English handball sport

Fives (historically known as hand-tennis) is an English handball sport derived from jeu de paume, similar to the games of Gaelic handball, Basque pelota, and squash. The game is played in both singles and doubles teams, in an either three- or four-sided court.

== Etymology ==
The origin of the name "fives" for the game is uncertain, but two main theories are commonly presented. The first is that it is derived from the slang expression "a bunch of fives" (meaning a fist); the other that an earlier form of the game, as described by Nichols, used five-a-side teams.

== History ==
Fives is generally considered to have originated from early forms of the French Jeu de paume. Games were most often played against the walls of the north ends of churchyards, or against the walls of belltowers. This often damaged window glazing, so many churches adapted their exteriors to protect against the game. This often came in the form of shutters and pintles inserted into walls, as well as latticework over the windows themselves. The sport also influenced the layout of several churches; at some churches, saplings were planted where Fives would have been played, at the Church of St James, Ashwick, a cross was moved "to the Vifes place ... to prevent the Young People from spending so much idle time in that sort of exercise."

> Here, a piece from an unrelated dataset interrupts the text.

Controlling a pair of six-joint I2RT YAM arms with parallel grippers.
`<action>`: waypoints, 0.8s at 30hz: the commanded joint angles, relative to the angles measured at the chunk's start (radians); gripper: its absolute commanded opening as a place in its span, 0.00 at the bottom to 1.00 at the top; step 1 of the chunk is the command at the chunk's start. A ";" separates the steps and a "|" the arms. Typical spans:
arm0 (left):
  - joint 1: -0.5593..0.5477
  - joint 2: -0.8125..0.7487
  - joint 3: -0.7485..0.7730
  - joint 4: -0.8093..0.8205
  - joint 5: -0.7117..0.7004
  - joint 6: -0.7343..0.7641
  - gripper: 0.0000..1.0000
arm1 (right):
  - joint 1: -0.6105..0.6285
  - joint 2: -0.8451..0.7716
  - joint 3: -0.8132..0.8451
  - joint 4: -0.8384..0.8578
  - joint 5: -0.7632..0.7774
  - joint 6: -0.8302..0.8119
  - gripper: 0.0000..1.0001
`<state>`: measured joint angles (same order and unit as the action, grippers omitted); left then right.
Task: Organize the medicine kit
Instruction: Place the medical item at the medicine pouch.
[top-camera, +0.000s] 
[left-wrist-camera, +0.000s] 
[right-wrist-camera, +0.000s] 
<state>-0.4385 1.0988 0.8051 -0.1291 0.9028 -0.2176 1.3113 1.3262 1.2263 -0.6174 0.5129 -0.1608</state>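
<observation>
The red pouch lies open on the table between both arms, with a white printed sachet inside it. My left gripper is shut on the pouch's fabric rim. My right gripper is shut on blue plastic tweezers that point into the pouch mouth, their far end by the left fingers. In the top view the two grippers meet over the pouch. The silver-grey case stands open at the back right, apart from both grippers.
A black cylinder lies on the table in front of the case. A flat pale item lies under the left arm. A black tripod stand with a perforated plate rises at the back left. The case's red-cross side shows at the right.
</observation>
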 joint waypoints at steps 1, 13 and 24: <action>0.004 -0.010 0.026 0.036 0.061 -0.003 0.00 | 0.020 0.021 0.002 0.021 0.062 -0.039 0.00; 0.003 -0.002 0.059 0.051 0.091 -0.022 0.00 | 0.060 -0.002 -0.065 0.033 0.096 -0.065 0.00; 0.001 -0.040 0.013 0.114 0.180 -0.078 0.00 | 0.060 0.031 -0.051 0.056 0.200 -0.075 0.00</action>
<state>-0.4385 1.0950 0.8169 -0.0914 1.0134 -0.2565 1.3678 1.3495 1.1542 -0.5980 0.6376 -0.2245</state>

As such, many of the earliest written testaments of the game are directives by clergy taken to prevent playing of the game. Actions against the game (then referred to as either "hand-tennis" and "hand-ball") have been found as early as 1287, when the Synod of Exeter banned the game due to the damage it caused to church buildings. Other notable examples of wall ball games being banned include Robert Braybrooke, Bishop of London, who in 1385 prohibited the game "Necnon ad pilam infra et extra ecclesiam ludunt." (English: Let them play ball neither inside nor outside the church.)

The name "fives" was applied to the game by 1591, as when Elizabeth I visited the village of Elvetham in Hampshire, she was entertained by the Marquess of Hertford by a game played by his servants:"about three o'clock, ten of his lordship's servants, all Somersetshire men, in a square greene court before her majesties windowe, did hang up lines, squaring out the forme of a tennis-court, and making a cross line in the middle; in this square they (being stript out of their dublets) played five to five with hand-ball at bord and cord as they tearme it, to the great liking of her highness" – John Nichols, The Progresses and Public Processions of Queen Elizabeth, Volume II.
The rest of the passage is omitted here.